I needed to die — and not be resurrected:
and leave Grandma and Grandpa, like Kolobok in the tale —
but the lamp shone,
and Mama ironed the flounces,
and I waited —
because can a person
stay awake eternally,
even if she’s a mother?
And Mama fell asleep.
Then I crawled out from under the covers,
stepped over Mama, sleeping with her arms
around my dress in the doorway,
and, hugging the wall, went to the door.
And walking barefoot past the sideboard,
I pricked my foot on something —
and I picked up the plastic New Year’s tree from the floor.
It was so cold in the hallway
that I thought maybe I could
catch cold and get sick,
and from that thought I
grew happy,
having decided to die and not be resurrected,
and with only the New Year’s tree in my hand, I went out onto the porch.
… It was snowing.
And that was good.
Because if there’s a New Year’s tree, there’s got to be snow.
Welcome, Happy May!
The snow fell in thick, white flakes,
and the garden became a cherry orchard.
And I went down from the porch:
I placed myself there —
and waited for the snow to cover me over
and become my grave,
but it clung to me
and became my body,
and I — all in white, all new,
like a bride —
standing in the middle of the yard
where the bird cherry bloomed and snow fell and fell,
suddenly saw that over the field
with the armless and legless boys
that same snow was also falling,
that May snow.
* * * * *
Katherine E. Young on Inna Kabysh
In a 2004 review, literary critic and poet Kirill Ankudinov described Russia’s Inna Kabysh as first and foremost a metaphysical poet: “The core, the essence of her metaphysics is found in several simple words: children, pain, love, home, God. In precisely that order. And no other.” “Metaphysical” is an interesting choice to describe Kabysh, and it speaks to the difficult line she has walked during her career. In a culture that still considers “women’s writing” on family, home, and sexuality as somehow less worthy, Kabysh often explores those themes. A quarter-century before the feminist collective of poets published in Ф-Letter, Kabysh’s poems depicted women’s sexuality and reproductive realities, including abortion. Twenty years before Anna Starobinets called out the Russian medical establishment’s callous disregard for women’s physical and emotional well-being in Look at Him, Kabysh was addressing precisely those issues in her poetry. Counterbalancing her down-to-earth thematic interests is Kabysh’s literary erudition, which she often displays in poetic dialogue with such giants as Dante, Pushkin, Lermontov, Akhmatova, and Tsvetayeva — indeed, Dante’s presence is palpable in “First Miracle,” with its overt references to his Inferno.
These three poems appear in Kabysh’s 1996 collection Detsky mir (Children’s World). The Russian title refers to the Moscow store, which was the premier Soviet-era shopping destination for all things child-related. Children’s World is evoked not as a symbol of consumerism, but of reverence for the kind of happy Soviet childhood that was so elusive during the turbulent 20th century. In terms of style, Detsky mir is Kabysh’s most experimental collection. Known primarily as a formal poet, Kabysh here abandons rhyme and meter for free verse and word play, a particularly striking stylistic choice in 1996 when the book was first published (free verse has never dominated Russian poetry in the way it dominates American poetry).
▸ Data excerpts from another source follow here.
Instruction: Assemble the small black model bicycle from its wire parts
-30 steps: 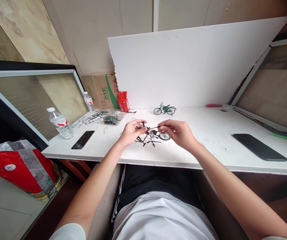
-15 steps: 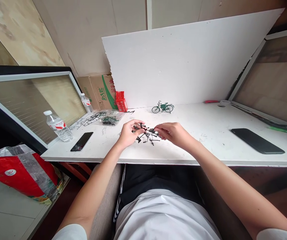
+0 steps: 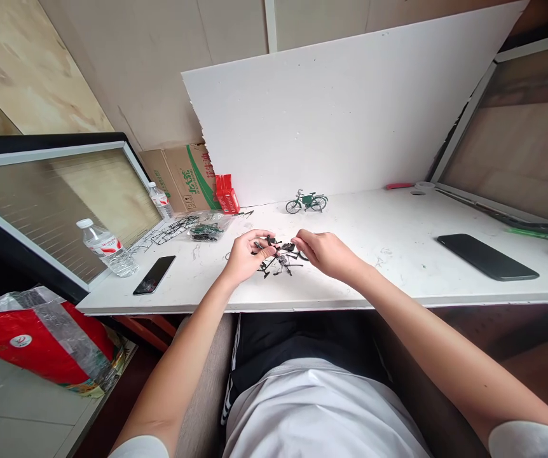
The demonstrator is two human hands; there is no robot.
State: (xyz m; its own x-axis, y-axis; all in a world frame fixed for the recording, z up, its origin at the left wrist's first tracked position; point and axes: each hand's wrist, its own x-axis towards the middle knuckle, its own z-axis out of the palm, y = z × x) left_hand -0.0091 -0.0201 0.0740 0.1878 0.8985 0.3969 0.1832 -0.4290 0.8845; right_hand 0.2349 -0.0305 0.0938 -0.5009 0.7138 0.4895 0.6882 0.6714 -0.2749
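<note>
Above the table's middle, my left hand is closed on a dark model bicycle part, held between thumb and fingers. My right hand is pinched at the right end of the dark pieces; whatever its fingertips hold is too small to make out. Below both hands lie several loose black model parts, partly covered by the fingers. A small dark green model bicycle stands upright farther back, apart from my hands.
On the white table, a phone and two water bottles are at the left. Black part frames and a clear bag of green parts lie behind. A black slab-shaped object lies at the right.
My right hand has turned a little, its fingers now more curled in and raised at the pieces. My left hand keeps its hold. The view has shifted slightly.
</note>
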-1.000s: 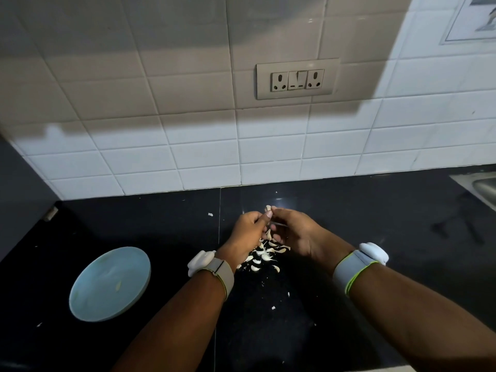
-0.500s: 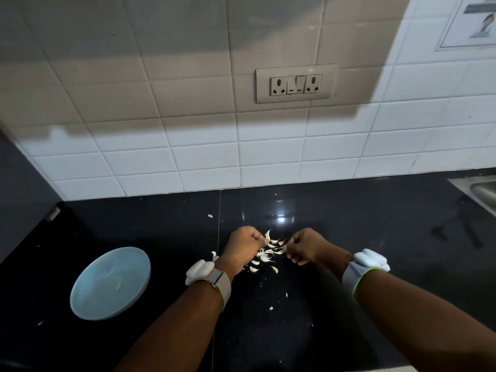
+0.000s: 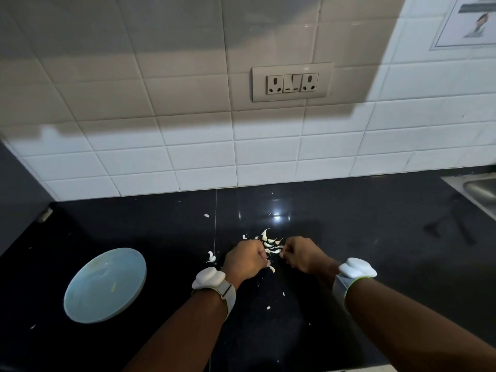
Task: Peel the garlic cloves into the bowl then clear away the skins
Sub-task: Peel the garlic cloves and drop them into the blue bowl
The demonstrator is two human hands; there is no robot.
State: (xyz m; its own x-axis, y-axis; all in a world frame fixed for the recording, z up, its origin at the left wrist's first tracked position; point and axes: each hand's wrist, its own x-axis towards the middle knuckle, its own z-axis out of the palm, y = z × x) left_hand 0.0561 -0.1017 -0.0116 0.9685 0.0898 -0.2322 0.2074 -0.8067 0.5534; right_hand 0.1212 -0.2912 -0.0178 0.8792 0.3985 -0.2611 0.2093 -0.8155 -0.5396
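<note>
Both hands curled at the garlic pile (image 3: 271,244): left hand (image 3: 245,260) and right hand (image 3: 303,253) each seem to pinch a piece, contents unclear. Bowl (image 3: 104,285) sits well left of pile. Peeling step underway; next, probably strip skin, carry clove left to bowl.

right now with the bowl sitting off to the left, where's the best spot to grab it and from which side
Probably the near right rim of the bowl, coming from the right with the left hand, the nearer one. The bowl is shallow and round with no handle, tilted so its opening faces the camera; a thumb-over-rim pinch suits it. The counter on that side has only small garlic skins.
</note>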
Almost all the poems are narrated by young girls, most of them living in households where husbands and fathers are dead or otherwise absent. Kabysh’s child narrators are not so much innocent as resilient; theirs is often a world of frozen landscapes and uncollected garbage. But they endure poverty, neglect, injustice, and the vagaries of life in the Soviet Union with cheerful ingenuity, making earrings by hanging twin cherries over their ears and pretending workmen are princes. Children, pain, love, home, God: few poets get even one of these right, and even fewer get all of them right. More often than not, Kabysh does just that.